_AIM OF THE TASK_
This task calls for copying each line below that contains "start".

_DATA EXTRACT_
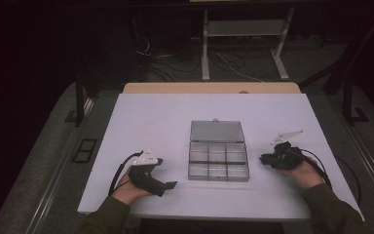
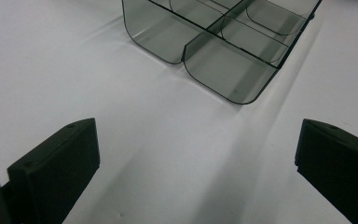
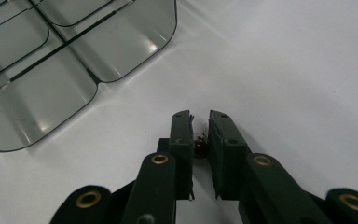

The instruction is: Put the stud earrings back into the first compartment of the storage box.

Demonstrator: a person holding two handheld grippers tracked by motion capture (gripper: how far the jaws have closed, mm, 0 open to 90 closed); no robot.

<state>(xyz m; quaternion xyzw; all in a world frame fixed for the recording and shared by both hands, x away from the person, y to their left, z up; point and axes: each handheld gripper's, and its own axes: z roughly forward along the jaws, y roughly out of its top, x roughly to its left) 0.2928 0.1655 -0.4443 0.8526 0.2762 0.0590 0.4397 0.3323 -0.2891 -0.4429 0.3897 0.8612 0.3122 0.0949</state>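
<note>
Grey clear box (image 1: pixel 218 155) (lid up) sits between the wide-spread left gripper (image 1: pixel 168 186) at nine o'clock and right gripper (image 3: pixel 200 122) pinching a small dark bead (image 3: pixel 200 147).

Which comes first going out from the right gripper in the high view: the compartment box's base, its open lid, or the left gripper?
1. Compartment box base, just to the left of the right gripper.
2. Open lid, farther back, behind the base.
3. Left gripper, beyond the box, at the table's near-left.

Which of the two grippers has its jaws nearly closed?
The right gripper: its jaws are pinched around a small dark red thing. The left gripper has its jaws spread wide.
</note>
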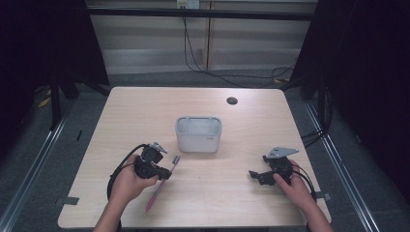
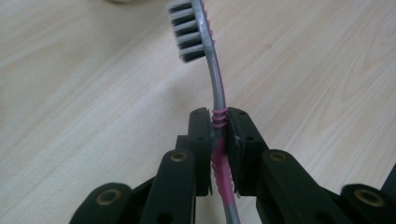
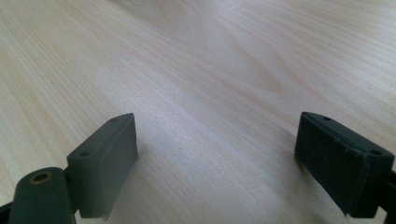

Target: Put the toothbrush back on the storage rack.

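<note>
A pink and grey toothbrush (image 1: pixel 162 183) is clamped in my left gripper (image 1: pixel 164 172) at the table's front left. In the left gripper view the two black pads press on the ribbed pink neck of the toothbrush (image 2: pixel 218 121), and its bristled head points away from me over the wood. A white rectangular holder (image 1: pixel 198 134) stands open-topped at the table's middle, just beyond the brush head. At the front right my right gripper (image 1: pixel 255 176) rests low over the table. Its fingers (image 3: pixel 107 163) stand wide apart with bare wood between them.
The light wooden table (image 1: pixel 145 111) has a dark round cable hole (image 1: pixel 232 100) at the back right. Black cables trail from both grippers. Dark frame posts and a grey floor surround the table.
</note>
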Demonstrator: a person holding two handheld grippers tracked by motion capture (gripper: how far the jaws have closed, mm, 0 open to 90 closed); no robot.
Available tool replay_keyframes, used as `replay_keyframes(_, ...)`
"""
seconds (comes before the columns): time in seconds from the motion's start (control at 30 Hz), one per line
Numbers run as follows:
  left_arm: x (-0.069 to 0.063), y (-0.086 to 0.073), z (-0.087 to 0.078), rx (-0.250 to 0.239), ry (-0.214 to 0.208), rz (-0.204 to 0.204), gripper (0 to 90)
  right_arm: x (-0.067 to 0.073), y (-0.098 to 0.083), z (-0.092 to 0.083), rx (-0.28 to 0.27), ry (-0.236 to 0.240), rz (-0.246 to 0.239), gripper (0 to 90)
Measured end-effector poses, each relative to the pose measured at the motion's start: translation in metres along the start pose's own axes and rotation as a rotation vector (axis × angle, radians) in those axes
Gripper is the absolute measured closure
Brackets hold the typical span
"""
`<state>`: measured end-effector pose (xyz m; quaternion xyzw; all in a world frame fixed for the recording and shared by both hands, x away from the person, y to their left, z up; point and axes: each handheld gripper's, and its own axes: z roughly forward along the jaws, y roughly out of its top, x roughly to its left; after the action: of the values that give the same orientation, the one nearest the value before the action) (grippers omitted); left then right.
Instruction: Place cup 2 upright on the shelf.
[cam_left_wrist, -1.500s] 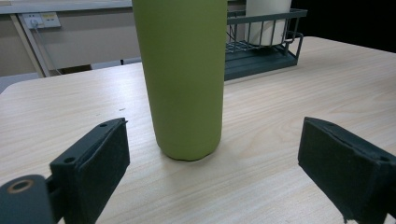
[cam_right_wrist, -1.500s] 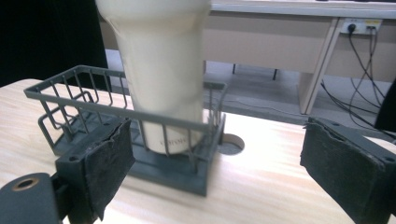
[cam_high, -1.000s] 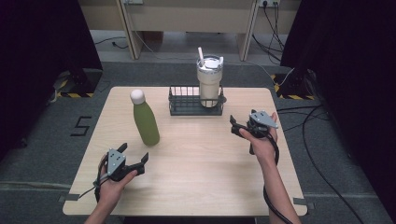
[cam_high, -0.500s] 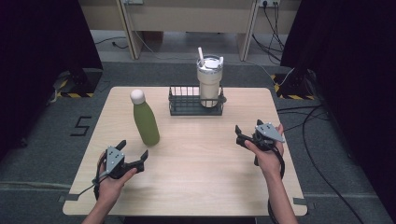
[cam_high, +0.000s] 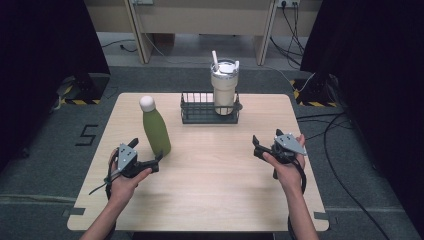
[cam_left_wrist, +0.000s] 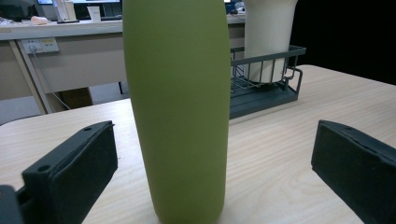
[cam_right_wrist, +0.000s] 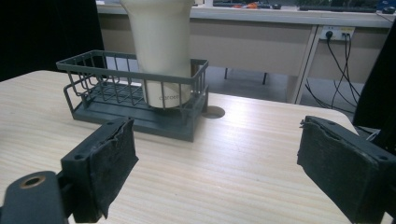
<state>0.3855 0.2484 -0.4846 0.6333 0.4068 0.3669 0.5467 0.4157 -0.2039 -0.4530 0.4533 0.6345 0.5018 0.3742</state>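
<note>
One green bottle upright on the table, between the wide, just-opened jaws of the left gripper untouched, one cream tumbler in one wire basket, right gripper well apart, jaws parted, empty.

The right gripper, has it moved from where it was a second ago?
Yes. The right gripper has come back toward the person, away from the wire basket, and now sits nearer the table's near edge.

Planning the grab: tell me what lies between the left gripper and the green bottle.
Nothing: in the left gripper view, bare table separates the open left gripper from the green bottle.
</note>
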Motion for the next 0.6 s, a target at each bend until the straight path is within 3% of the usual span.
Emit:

_RESPONSE TO THIS TASK_
seconds (comes before the columns): time in seconds from the motion's start (control at 30 Hz), one per line
Measured end-effector poses, each relative to the pose measured at the motion's start: translation in metres along the start pose's own axes and rotation as a rotation vector (axis × angle, radians) in those axes

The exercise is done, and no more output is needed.